Exponential Model Interpretation:

After linearization of the data, we have estimated the demand model as an exponential demand curve. Looking at the regression results, we must first recognize that we have the regression model of $\mathsf{log(quantity)}$ rather than the model of $\mathsf{quantity}$.
In terms of overall fit of the exponential model, we see that the F-statistic of 336.9507 is significantly different from zero meaning that the model fits well. The R-squared value is 0.9547 meaning that we are explaining 95.47 percent of the variance of quantity. The F-statistic and the R-squared values for the exponential model are both greater than their counterparts in the linear model. This suggests that the relationship is more likely to be exponential than linear.
In terms of the impact of price on quantity, we see that the estimated coefficient for price is negative as the law of demand dictates. We also see that the estimated coefficient of price is significantly different from zero with a t-value of -18.3562173 and a p-value of 3.5750384^{-12} which is very close to zero.
The estimated linear demand curve for the durable good is \[ \mathsf{log(Q) = 3.3444 -0.4929 P} \] or \[ \mathsf{Q = e^{3.3444 -0.4929 P}}\] where wtp serves as a proxy for price.
Because it is an exponential demand curve, the interpretation is different.

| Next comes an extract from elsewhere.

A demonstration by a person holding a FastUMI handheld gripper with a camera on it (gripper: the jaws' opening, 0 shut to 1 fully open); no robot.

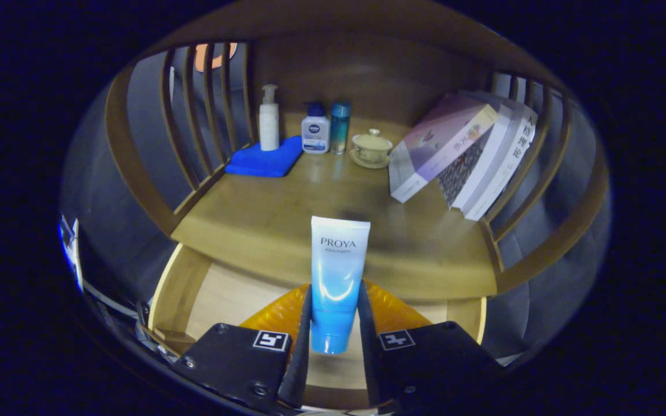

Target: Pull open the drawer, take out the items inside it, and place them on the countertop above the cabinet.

For every $1.00 increase in the price of the durable good, the logarithm of the quantity demanded across the sample of respondents decreases by 0.4929 units of the product. The change in logarithm of a value is not very intuitive to most of us.

Test to Choose between the Linear Demand and Exponential Demand Models

The linear model and the exponential model are not directly comparable because one is the linear model of $\mathsf{quantity}$ and the other is the linear model of $\mathsf{log(quantity)}$. In general, comparing the F-statistics and the R-squared values of the two models gives us a pretty clear picture of which model is better for the data. However, it is not the best comparison.

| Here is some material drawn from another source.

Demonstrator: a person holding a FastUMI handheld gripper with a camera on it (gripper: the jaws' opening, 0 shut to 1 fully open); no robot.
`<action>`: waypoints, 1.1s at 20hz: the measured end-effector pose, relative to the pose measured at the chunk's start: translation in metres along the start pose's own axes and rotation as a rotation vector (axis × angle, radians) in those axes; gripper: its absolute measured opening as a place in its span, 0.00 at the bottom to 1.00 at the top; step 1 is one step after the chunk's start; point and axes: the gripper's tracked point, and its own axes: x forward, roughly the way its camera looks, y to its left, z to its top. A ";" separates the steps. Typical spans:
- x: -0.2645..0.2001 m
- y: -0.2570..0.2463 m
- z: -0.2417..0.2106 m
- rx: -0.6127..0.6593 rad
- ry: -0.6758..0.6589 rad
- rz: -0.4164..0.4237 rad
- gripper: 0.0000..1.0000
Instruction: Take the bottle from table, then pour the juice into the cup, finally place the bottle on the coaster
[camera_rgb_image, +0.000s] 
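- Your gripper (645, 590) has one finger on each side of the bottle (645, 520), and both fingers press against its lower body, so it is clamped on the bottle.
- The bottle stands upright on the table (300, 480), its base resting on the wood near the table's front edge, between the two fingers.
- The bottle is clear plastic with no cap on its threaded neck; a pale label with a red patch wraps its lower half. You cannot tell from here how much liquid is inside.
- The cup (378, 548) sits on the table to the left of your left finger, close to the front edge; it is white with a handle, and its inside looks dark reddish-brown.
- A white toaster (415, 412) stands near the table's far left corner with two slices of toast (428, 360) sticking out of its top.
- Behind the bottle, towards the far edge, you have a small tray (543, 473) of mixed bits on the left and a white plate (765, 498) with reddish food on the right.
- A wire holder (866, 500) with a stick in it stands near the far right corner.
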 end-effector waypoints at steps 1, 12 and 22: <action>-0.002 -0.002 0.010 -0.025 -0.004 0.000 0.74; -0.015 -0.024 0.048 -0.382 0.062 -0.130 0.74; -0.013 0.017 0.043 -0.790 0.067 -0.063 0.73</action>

The “Akaike Information Criterion” (AIC) is a single number that encapsulates the quality of each model in its entirety. It takes into consideration how well the model fits the data (like R-squared) and the simplicity of the model (we prefer simpler models because they’re easier to understand and less prone to errors). The model with the lowest AIC is often considered the best choice, as it represents the best balance between fitting our data well and being straightforward.

Let’s compare the linear demand model with the exponential demand model based on their AIC scores.

Code

# Compare the AIC values for the two models
(aic_linear <- AIC(linear_demand_model))

[1] 89.90966

Code

(aic_exponential <- AIC(exponential_demand_model))

[1] -5.157227

The AIC score for the linear demand model is 89.9096587 and the AIC score for the exponential demand model is -5.1572273. Since the AIC score of the exponential demand model is much lower than from the linear demand model, we conclude that the demand curve is indeed exponential and choose that regression model results.

5.5 Conclusion

For a visual representation of the demand data and the estimated demand curve, refer to Figure 5.2. Based on the estimated coefficients and the robust goodness-of-fit statistics, we have confidence that the exponential demand curve accurately represents the behavior of consumers. By sampling actual customers and asking relevant questions about their willingness to pay for this durable good, we have obtained a reliable estimate of the demand curve, which serves as a crucial element in constructing the profit function.

Figure 5.2: Demand data and estimated demand curve for a durable good.

Estimating demand is akin to being an explorer charting new territories. For durable goods, understanding demand is more than just counting those who are willing to pay; it’s about interpreting the entire landscape of customer value. Through our journey in this chapter, we’ve dug into the nuances of willingness to pay, learned the dance between price and quantity, and harnessed the power of statistical tools to carve out our demand curve. Armed with this knowledge, entrepreneurs can confidently stride forward, making informed decisions that optimize both profits and customer satisfaction. Remember, in the world of business, knowledge isn’t just power—it’s the compass that guides towards success.